▶ _Prompt_
Omit any picture, and return the remaining data exactly as written.

▶ _Provided material_
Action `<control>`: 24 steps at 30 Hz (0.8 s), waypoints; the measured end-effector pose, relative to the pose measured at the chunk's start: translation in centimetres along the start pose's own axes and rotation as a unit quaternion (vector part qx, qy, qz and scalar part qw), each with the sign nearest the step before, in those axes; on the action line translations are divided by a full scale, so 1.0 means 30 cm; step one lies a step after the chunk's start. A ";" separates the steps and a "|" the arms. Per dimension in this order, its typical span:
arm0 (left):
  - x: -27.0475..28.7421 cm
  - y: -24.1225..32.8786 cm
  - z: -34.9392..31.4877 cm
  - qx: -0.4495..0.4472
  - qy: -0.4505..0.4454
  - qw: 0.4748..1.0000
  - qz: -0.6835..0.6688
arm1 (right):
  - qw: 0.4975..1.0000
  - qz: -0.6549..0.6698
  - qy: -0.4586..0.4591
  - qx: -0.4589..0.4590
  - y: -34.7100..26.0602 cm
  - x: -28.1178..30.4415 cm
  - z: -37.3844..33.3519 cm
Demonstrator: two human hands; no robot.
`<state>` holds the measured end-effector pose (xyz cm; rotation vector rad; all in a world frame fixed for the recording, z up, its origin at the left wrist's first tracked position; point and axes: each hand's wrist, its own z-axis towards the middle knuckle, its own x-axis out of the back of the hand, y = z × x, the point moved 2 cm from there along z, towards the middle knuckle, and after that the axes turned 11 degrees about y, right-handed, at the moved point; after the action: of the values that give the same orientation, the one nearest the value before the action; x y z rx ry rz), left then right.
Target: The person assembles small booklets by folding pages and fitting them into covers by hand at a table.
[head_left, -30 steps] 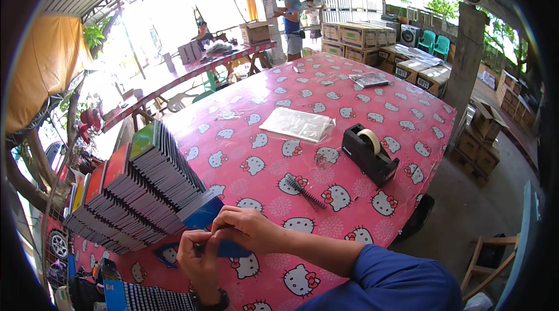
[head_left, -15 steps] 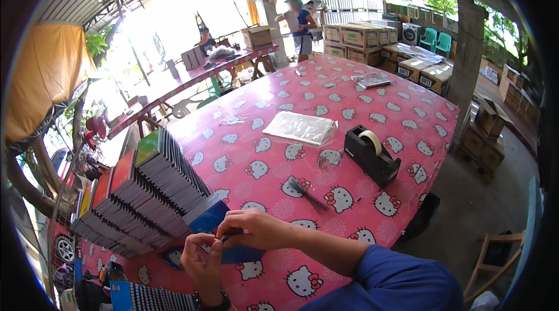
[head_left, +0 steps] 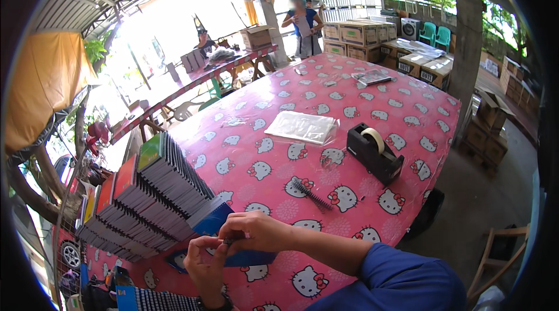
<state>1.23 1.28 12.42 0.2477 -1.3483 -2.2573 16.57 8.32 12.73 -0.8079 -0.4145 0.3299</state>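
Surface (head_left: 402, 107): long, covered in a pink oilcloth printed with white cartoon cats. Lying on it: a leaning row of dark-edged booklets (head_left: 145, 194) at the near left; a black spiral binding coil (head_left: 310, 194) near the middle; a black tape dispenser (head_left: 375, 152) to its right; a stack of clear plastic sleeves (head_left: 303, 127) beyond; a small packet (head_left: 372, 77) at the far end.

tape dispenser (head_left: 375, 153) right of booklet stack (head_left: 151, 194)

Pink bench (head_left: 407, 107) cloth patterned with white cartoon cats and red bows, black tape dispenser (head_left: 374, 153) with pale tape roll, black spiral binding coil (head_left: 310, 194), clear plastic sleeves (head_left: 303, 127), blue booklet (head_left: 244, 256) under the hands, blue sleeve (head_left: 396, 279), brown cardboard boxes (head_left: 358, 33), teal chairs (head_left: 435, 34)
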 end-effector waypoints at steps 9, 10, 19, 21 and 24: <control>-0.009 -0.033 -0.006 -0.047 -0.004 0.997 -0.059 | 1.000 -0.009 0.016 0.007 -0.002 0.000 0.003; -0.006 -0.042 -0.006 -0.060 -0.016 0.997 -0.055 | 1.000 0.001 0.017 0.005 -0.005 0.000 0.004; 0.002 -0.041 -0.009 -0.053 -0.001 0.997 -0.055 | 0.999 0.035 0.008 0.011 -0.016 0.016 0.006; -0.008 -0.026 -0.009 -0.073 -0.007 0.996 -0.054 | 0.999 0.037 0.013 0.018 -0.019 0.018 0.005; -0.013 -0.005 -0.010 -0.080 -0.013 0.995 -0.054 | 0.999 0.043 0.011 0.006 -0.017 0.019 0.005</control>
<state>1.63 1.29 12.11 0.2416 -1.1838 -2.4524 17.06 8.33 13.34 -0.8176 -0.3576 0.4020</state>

▶ _Response area_
Action `<control>`: 24 steps at 30 Hz (0.8 s), waypoints; the measured end-effector pose, relative to the pose measured at the chunk's start: translation in centimetres along the start pose's own axes and rotation as a unit quaternion (vector part qx, qy, qz and scalar part qw), each with the sign nearest the step before, in those axes; on the action line translations are divided by a full scale, so 1.0 means 30 cm; step one lies a step after the chunk's start. A ";" separates the steps and a "|" the arms. Per dimension in this order, its typical span:
arm0 (left):
  - x: -27.0475..28.7421 cm
  - y: -24.1225..32.8786 cm
  - z: -34.9392..31.4877 cm
  - qx: -0.4495..0.4472
  - qy: -0.4505..0.4454
  - qw: 0.4748..1.0000
  - qz: -0.6835..0.6688
arm1 (right):
  - qw: 0.4975..1.0000
  - qz: -0.6549..0.6698
  - qy: -0.4586..0.4591
  - qx: -0.4589..0.4590
  - y: -34.7100..26.0602 cm
  - x: -28.1178..30.4415 cm
  - z: -37.3844..33.3519 cm
Demonstrator: two human hands; no robot.
`<state>` holds the measured end-effector pose (xyz cm; rotation vector rad; all in a world frame fixed for the recording, z up, its origin at the left wrist's first tracked position; point and axes: each hand's wrist, its own z-axis towards the middle knuckle, its own x-axis out of the back of the hand, y = z × x, the point moved 2 cm from there along z, towards the middle knuckle, and after that the axes turned 11 degrees about y, right-handed, at the moved point; after the action: of the values that give the same orientation, the one nearest the value before the action; x y z rx ry rz), left then right.
Target: The person assembles small booklets by folding pages and fitting them into covers by hand at a table.
[head_left, -30 steps] 
[head_left, -15 steps] 
[head_left, +0 steps] 
<state>1.23 1.28 12.42 0.2477 -1.3483 -2.2573 16.57 8.32 12.73 -0.8079 -0.4145 0.3299</state>
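Surface (head_left: 402, 107): long, covered in a pink oilcloth printed with white cartoon cats. Lying on it: a leaning row of dark-edged booklets (head_left: 145, 194) at the near left; a black spiral binding coil (head_left: 310, 194) near the middle; a black tape dispenser (head_left: 375, 152) to its right; a stack of clear plastic sleeves (head_left: 303, 127) beyond; a small packet (head_left: 372, 77) at the far end.

tape dispenser (head_left: 375, 153) right of booklet stack (head_left: 151, 194)

Pink bench (head_left: 407, 107) cloth patterned with white cartoon cats and red bows, black tape dispenser (head_left: 374, 153) with pale tape roll, black spiral binding coil (head_left: 310, 194), clear plastic sleeves (head_left: 303, 127), blue booklet (head_left: 244, 256) under the hands, blue sleeve (head_left: 396, 279), brown cardboard boxes (head_left: 358, 33), teal chairs (head_left: 435, 34)
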 end-effector waypoints at steps 9, 10, 19, 21 and 24: <control>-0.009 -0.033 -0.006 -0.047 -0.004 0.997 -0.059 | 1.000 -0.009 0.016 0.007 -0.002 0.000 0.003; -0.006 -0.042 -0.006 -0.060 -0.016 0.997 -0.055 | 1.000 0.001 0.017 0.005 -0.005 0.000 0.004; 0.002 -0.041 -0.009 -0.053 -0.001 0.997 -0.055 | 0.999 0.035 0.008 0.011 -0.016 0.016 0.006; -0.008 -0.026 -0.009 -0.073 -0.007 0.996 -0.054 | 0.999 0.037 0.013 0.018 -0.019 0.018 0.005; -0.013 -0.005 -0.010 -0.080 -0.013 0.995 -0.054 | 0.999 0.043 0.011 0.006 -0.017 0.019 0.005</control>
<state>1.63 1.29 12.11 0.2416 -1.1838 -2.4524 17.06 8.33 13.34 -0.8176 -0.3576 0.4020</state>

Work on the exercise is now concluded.